Problem description.
Look at each line below and count those with the word "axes"; the answer is that number only.

::::::::

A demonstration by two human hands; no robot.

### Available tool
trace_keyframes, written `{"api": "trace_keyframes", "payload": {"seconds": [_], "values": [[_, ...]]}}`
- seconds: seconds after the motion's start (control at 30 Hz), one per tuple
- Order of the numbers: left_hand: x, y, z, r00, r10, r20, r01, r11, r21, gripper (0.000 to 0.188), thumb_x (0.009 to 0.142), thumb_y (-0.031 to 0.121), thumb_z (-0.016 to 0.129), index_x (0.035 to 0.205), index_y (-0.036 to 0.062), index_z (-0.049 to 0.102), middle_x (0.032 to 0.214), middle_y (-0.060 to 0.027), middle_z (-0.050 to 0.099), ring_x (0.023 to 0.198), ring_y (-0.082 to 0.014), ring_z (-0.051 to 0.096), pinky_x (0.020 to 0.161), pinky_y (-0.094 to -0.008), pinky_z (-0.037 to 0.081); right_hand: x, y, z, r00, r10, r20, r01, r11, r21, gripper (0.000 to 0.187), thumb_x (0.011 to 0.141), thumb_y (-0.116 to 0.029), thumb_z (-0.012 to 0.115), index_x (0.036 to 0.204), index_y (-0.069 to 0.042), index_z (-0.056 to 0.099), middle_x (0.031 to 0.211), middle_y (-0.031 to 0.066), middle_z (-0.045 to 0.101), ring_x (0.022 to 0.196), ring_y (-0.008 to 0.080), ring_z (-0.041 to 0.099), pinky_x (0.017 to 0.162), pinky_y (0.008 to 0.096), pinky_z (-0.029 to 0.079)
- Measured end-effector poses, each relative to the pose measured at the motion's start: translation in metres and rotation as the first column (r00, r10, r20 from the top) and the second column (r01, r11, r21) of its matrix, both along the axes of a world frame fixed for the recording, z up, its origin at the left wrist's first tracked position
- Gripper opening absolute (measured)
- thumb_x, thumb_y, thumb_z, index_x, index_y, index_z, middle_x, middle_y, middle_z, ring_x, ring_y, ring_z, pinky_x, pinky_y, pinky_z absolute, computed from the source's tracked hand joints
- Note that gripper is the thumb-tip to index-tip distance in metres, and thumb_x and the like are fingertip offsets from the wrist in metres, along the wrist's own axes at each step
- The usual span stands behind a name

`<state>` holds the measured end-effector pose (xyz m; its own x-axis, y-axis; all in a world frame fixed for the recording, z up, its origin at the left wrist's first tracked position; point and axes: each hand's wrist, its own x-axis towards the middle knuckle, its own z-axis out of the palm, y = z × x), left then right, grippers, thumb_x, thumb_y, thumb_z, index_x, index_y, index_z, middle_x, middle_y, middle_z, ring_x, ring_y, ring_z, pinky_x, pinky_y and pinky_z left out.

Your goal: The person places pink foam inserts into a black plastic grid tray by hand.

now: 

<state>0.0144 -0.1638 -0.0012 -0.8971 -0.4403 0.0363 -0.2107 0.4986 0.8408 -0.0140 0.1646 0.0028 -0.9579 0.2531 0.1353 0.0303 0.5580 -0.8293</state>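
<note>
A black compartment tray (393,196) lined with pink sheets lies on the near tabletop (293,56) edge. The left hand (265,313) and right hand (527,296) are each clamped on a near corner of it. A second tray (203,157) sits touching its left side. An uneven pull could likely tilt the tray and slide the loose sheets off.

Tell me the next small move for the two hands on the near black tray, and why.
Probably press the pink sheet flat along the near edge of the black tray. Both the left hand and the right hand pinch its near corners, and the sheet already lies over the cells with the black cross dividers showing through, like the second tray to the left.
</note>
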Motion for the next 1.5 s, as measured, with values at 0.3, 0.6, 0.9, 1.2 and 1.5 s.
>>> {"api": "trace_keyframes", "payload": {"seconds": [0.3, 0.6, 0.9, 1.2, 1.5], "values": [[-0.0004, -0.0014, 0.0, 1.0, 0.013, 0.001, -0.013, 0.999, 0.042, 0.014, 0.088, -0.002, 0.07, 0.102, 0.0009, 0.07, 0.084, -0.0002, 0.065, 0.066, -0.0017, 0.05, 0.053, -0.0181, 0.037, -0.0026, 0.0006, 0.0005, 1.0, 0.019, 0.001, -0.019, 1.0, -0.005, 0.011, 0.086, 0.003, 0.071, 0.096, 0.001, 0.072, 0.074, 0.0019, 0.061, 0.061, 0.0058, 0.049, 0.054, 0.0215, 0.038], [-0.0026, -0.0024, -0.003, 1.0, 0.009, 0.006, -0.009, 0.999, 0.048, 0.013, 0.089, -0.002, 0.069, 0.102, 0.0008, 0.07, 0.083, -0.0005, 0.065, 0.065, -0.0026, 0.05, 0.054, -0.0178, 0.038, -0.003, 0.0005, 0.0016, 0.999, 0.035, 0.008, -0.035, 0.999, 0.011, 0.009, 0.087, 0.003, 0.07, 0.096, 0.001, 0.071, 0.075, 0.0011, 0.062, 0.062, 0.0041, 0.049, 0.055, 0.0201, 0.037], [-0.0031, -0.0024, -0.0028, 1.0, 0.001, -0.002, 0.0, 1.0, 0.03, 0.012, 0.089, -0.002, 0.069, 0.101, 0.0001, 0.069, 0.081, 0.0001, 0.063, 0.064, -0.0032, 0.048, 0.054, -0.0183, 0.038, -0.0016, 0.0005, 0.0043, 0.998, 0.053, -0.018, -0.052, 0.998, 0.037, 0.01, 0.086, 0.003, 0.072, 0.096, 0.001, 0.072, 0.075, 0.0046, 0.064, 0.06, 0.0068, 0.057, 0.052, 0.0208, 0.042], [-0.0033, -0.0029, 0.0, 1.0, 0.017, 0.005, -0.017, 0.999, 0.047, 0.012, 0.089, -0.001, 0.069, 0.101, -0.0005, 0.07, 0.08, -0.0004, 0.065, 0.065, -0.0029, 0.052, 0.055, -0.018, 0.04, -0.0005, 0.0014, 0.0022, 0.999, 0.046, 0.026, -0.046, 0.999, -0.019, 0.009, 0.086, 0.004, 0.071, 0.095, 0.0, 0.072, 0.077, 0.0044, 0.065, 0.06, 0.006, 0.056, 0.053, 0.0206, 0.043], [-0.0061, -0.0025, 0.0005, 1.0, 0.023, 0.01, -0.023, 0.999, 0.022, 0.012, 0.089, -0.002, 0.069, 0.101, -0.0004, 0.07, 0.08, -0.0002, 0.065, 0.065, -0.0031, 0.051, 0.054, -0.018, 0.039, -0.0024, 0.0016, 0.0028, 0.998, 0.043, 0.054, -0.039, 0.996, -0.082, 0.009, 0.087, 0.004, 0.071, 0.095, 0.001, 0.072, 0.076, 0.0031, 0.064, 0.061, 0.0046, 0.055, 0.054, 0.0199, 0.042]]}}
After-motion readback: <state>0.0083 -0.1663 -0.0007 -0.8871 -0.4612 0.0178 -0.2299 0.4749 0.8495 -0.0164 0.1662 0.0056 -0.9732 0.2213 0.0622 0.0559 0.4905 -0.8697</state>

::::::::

Reply to the task.
3